• Task statement: Copy the listing below line for line, starting at its first line and ending with the line that has "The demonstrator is" in it. Add nothing.

———

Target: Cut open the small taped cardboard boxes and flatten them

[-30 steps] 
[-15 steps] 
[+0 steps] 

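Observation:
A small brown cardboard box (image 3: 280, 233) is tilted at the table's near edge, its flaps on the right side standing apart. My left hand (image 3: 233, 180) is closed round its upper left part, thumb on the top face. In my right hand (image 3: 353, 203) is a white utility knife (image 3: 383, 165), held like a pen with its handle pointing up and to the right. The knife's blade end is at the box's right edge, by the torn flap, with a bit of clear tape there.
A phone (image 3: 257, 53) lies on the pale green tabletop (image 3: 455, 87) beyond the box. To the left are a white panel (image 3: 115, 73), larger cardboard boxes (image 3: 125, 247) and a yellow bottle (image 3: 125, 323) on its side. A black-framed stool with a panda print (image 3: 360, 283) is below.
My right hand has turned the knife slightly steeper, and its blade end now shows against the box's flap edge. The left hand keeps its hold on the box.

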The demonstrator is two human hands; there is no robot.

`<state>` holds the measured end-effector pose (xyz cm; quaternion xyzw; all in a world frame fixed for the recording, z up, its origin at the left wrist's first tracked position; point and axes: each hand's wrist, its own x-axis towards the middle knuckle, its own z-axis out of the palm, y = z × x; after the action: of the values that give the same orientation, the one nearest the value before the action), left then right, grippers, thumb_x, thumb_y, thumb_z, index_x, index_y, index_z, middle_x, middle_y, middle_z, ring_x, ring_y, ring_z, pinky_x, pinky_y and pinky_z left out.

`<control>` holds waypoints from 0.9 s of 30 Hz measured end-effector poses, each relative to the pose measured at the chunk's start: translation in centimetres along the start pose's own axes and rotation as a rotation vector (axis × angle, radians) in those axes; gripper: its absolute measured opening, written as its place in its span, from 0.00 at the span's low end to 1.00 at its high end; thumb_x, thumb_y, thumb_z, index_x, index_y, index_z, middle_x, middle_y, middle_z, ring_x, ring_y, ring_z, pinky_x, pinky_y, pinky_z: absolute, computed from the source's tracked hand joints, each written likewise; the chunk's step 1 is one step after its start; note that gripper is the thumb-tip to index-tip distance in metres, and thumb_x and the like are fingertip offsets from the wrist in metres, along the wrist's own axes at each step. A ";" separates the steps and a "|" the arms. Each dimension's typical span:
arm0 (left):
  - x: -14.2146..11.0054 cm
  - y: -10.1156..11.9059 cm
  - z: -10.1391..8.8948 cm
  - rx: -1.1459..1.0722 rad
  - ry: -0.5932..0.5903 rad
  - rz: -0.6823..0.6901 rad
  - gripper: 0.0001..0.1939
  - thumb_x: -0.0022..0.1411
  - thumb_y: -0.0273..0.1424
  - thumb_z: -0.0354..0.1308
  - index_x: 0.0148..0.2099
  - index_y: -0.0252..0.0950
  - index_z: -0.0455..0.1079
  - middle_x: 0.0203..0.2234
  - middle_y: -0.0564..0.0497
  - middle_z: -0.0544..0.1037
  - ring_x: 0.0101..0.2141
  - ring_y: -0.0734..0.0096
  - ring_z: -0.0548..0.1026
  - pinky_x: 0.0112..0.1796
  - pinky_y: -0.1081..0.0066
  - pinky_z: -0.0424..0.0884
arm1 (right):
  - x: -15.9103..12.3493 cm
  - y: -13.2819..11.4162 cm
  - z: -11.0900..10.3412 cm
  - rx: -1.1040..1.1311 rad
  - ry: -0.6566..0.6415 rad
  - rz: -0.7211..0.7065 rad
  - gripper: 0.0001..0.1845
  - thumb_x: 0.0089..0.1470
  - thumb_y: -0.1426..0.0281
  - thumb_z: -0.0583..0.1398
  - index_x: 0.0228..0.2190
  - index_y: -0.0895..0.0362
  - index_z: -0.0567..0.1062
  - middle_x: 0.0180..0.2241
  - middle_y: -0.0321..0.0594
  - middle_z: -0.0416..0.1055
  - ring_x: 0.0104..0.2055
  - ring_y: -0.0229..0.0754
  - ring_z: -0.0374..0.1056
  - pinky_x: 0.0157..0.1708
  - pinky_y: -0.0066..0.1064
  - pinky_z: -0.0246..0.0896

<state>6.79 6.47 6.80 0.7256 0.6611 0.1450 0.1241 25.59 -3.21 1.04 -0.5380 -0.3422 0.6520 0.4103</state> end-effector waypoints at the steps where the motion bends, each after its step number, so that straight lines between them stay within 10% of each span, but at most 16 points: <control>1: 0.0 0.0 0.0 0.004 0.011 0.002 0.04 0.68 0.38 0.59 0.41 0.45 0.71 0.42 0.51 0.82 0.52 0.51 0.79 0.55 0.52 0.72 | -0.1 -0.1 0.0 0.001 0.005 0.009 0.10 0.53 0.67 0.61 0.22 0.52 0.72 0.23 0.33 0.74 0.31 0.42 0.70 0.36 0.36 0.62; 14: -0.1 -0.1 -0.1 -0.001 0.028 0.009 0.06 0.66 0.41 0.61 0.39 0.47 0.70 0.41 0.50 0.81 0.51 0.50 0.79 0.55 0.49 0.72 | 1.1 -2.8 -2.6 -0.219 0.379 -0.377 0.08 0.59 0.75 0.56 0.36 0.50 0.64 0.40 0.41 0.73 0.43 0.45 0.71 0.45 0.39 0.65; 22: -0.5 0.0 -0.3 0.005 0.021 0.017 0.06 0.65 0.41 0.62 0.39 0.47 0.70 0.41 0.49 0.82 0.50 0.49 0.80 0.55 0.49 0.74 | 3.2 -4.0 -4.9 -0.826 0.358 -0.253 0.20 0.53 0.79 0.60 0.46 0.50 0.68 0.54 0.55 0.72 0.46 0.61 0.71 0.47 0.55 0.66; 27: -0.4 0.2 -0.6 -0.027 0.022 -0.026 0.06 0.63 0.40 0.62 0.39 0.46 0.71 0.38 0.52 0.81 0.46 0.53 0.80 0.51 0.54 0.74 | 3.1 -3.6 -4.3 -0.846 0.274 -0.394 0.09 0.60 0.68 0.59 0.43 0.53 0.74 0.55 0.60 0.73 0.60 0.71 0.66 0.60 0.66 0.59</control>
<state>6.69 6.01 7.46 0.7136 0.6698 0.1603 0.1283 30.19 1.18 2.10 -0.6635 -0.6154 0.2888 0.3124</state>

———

• Answer below:
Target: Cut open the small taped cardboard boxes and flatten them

[-30 steps] 
[-15 steps] 
[+0 steps] 

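Observation:
A small brown cardboard box (image 3: 280, 233) is tilted at the table's near edge, its flaps on the right side standing apart. My left hand (image 3: 233, 180) is closed round its upper left part, thumb on the top face. In my right hand (image 3: 353, 203) is a white utility knife (image 3: 383, 165), held like a pen with its handle pointing up and to the right. The knife's blade end is at the box's right edge, by the torn flap, with a bit of clear tape there.
A phone (image 3: 257, 53) lies on the pale green tabletop (image 3: 455, 87) beyond the box. To the left are a white panel (image 3: 115, 73), larger cardboard boxes (image 3: 125, 247) and a yellow bottle (image 3: 125, 323) on its side. A black-framed stool with a panda print (image 3: 360, 283) is below.
My right hand has turned the knife slightly steeper, and its blade end now shows against the box's flap edge. The left hand keeps its hold on the box.
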
The demonstrator is two human hands; there is no robot.

That finishes the output for this exercise.